## What the task asks
In the listing below, report how many lines include the string "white", giving only that number.

──────────────────────────────

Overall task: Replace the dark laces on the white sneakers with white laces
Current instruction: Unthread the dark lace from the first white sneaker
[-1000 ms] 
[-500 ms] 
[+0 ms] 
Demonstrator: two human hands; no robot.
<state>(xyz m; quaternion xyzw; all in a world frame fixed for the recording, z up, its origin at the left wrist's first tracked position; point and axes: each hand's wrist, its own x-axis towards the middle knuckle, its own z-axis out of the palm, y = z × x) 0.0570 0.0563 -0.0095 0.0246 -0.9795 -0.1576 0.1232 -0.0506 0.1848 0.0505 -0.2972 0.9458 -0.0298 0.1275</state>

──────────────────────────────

## Answer space
2